In the year of our Lord 394, Arcadius, the son of Theodosius, the forty-third from Augustus, succeeding to the empire, with his brother Honorius, held it thirteen years. In his time, Pelagius, [Pelagius, the founder of the heresy known as Pelagianism, was probably born in 370 A.D., and is said to have been a Briton. His great opponent, St. Augustine, speaks of him as a good and holy man; later slanders are to be attributed to Jerome’s abusive language.

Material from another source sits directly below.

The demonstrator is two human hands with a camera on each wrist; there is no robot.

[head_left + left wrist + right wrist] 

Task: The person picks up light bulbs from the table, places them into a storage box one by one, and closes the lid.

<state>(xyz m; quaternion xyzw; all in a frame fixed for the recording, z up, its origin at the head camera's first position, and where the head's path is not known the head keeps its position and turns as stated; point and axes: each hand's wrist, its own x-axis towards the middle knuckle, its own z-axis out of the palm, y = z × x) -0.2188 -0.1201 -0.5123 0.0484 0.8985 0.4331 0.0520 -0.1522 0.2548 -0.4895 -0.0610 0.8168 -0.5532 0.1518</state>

The cardinal point in his doctrine is his denial of original sin, involving a too great reliance on the human will in achieving holiness, and a limitation of the action of the grace of God] a Briton, spread far and near the infection of his perfidious doctrine, denying the assistance of the Divine grace, being seconded therein by his associate Julianus of Campania, who was impelled by an uncontrolled desire to recover his bishopric, of which he had been deprived. St . Augustine, and the other orthodox fathers, quoted many thousand catholic authorities against them, but failed to amend their folly; nay, more, their madness being rebuked was rather increased by contradiction than suffered by them to be purified through adherence to the truth; which Prosper, the rhetorician, has beautifully expressed thus in heroic" verse :—

"They tell that one, erewhile consumed with gnawing spite, snake-like attacked Augustine in his writings. Who urged the wretched viper to raise from the ground his head, howsoever hidden in dens of darkness? Either the sea-girt Britons reared him with the fruit of their soil, or fed on Campanian pastures his heart swells with pride."